Annual conference continues work on preserving, promoting languages
- Jeanelle Mandes | December 17, 2015
The main theme of the First Nations Language Keepers conference was the restoration of Indigenous languages and the effort of keeping it alive.
That is what Leo Gamble from Beardy’s and Okemasis First Nation took away from attending the two day conference held at the Saskatoon Inn on November 25-26th.
“It’s important to have these conferences to keep our languages alive for our young people to have a chance to learn the language(s),” he says. “There’s people like me that had parents had spoken their language but chosen not to teach their children. And I’m one of them.”
Gamble is hopeful that not only him but other people will learn the language as he says “there’s a responsibility to each of us to keep the language alive.”
Delegates had the opportunity to attend a variety of sessions with various keynote speakers that stressed the importance of Indigenous languages. To accommodate the high number of participants, the conference was divided up in different sessions with different guest speakers such as Zoe Hopkins, Glenda Abbott, and Kevin Tacan to name a few.
Gamble’s memorable guest speaker where he took away valuable information about languages was with Chris Scribe.
“What he shared in his presentation was that if the government and the churches can use education to take away our languages away, now that we have the power to educate our own people, we can use education to get the language back. That’s the biggest thing [from the conference] that came to mind for me is that we can use the education system to restore the language,” he adds.
Dorothy Myo, the president of the Saskatchewan Indian Cultural Centre (SICC), first organized the conference ten years ago and has kept it going on an annual basis to create more awareness on the seven Indigenous languages in Saskatchewan.

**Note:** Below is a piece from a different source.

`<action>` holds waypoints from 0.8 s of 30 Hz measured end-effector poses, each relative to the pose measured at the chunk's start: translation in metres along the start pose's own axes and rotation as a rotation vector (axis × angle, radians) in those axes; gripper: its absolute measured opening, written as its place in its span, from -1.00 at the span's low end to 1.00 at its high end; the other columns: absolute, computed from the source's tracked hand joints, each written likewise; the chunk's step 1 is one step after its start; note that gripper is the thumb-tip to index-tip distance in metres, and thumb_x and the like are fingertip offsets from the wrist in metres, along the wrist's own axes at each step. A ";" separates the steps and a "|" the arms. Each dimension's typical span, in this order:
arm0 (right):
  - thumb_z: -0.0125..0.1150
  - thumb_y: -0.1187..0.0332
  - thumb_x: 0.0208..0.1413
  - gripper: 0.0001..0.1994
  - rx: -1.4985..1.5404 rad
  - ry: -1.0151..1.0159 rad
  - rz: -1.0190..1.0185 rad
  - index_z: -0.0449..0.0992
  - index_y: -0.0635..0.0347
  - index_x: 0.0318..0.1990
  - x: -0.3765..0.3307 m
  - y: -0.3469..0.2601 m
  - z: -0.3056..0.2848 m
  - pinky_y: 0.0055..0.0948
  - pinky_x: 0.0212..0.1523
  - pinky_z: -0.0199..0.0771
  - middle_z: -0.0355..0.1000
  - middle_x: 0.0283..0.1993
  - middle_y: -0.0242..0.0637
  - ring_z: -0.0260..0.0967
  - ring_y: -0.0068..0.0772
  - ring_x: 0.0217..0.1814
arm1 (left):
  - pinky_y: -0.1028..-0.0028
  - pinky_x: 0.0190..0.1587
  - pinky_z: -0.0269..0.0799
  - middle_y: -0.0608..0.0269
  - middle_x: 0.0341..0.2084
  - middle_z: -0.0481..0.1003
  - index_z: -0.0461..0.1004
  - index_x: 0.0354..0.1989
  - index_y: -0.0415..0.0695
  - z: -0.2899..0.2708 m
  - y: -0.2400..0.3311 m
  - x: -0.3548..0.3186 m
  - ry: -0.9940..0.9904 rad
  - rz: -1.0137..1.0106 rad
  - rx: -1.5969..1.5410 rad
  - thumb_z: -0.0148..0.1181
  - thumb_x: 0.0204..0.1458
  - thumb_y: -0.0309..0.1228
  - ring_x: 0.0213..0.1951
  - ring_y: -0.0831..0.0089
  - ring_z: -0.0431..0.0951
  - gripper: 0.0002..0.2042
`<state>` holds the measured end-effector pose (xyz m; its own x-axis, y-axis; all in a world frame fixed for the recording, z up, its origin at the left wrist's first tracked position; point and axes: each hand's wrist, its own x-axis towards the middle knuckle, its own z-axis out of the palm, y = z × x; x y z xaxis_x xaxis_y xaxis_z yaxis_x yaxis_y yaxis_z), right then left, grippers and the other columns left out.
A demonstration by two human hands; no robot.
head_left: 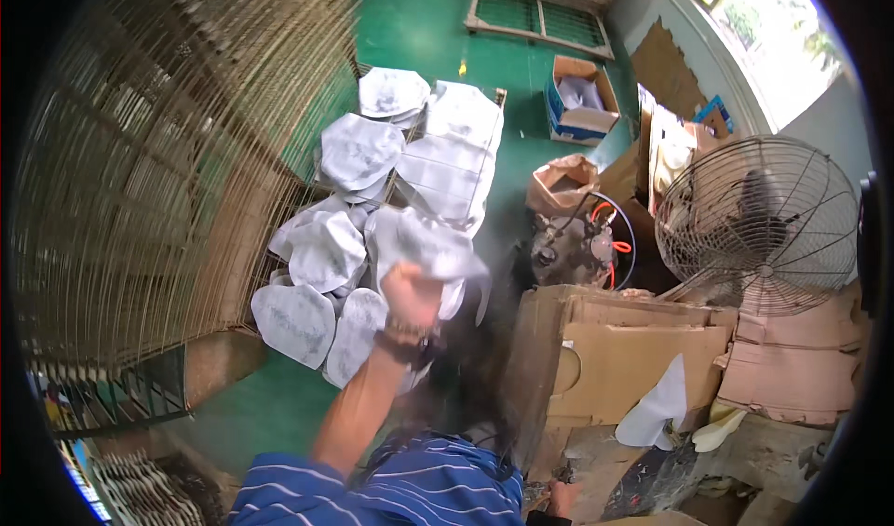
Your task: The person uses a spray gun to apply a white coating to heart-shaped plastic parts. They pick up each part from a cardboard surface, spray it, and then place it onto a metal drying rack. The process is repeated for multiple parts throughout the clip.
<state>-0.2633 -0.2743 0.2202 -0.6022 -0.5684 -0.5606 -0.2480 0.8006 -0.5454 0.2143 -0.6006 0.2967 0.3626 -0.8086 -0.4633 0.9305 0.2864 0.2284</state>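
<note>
My left hand (pixel 410 291), with a watch on its wrist, is raised over the floor and grips a white, rounded flat sheet (pixel 430 242) that is blurred by motion. Below and beyond it, several similar white sheets (pixel 358 151) lie spread over a wire rack (pixel 498 93) on the green floor, some overlapping. Only a small part of my right hand (pixel 562 498) shows at the bottom edge, next to a cardboard box (pixel 619 358). Its fingers are hidden. One more white sheet (pixel 657 405) leans against that box.
A tall stack of wire racks (pixel 158 154) fills the left side. At right stand a round caged fan (pixel 759 219), flattened cardboard, a small machine with an orange hose (pixel 577 247) and an open box (pixel 579 102). A wooden frame (pixel 540 14) lies on the floor further back.
</note>
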 end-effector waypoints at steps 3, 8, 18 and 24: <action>0.14 0.52 -0.33 -0.76 0.083 0.072 -0.024 0.38 0.46 -0.41 -0.021 -0.036 0.003 -0.30 -0.56 0.34 0.37 -0.54 -0.14 0.33 -0.27 -0.60 | 0.11 0.07 0.42 0.09 -0.16 0.53 0.45 -0.18 -0.22 0.017 -0.002 0.090 -0.184 0.049 -0.015 0.01 -0.31 -0.51 -0.08 0.12 0.52 -0.61; 0.22 0.35 -0.13 -0.63 -0.390 -0.065 0.181 0.43 0.38 -0.14 -0.014 -0.039 -0.005 -0.26 -0.24 0.37 0.45 -0.23 -0.08 0.40 -0.21 -0.25 | 0.10 0.09 0.44 0.12 -0.14 0.53 0.43 -0.05 -0.25 0.087 -0.022 0.152 -0.274 0.378 -0.009 0.00 -0.36 -0.56 -0.07 0.13 0.53 -0.48; 0.26 0.08 -0.03 -0.49 -0.519 -0.103 0.181 0.52 0.34 -0.04 0.004 -0.046 0.000 -0.11 -0.05 0.41 0.54 -0.14 0.08 0.46 0.00 -0.04 | 0.33 -0.55 0.43 0.33 -0.71 0.38 0.38 -0.56 -0.06 -0.144 -0.136 0.283 0.393 -0.117 0.582 0.20 0.00 -0.34 -0.69 0.42 0.39 -0.83; 0.21 0.06 0.02 -0.50 -0.618 -0.138 0.138 0.53 0.38 -0.08 -0.011 0.008 -0.010 -0.09 -0.18 0.47 0.54 -0.21 0.05 0.47 0.03 -0.20 | 0.53 -0.47 0.43 0.30 -0.49 0.53 0.34 0.16 -0.18 -0.166 -0.202 0.098 -0.340 -0.600 1.205 0.26 0.08 -0.32 -0.50 0.60 0.49 -0.53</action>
<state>-0.2662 -0.2598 0.2285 -0.5671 -0.4382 -0.6974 -0.5908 0.8064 -0.0263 0.0708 -0.6526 0.0630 -0.2645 -0.7828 -0.5633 0.2571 -0.6202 0.7411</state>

She says one of the goals of the event is for everyone to take in and exchange information with the delegates, presenters and keynote speakers who brought their own stories from their areas.
“We’re over 430 delegates this year so we’re kind of pushing it to the limits of capacity. [Every year] fluctuates around the 400 mark. Some of the participants and guest speakers travelled far as Yellowknife, Ontario, Alberta, South and North Dakota,” says Myo who is a fluent Cree speaker.
This is the only First Nations language conference in Canada which makes the event unique with an amazing turnout each year. The SICC president points out how the Indigenous languages are slowly depleting and the mandate of this conference will stress the awareness of revitalizing the languages.
“We have a huge loss of our language as First Nations people and it’s declining rapidly. Many of our languages are endangered of being extinct,” she says.
Myo says in Saskatchewan, the Nakota language have very few speakers who are master speakers and they’re all plus 60 years of age.
“There’s different ways and models of preserving languages and that’s what people are looking at,” she says. “We have to go to the young people and we can’t wait for them to come to us to teach them the languages. It’s not going to happen.”
Myo says many people attend the conference each year to find new information of learning the languages and to discover different methodologies that people are using .
“However small you want to start in terms of learning your language, there’s hope for us to revitalize . In order to carry forward our culture and do the ceremonies, we need to know the language. That’s where our identity comes from,” she adds.
“I’m sure there are people who would love to be fluent in their language but they just don’t know where or how to begin. They can find that out here.”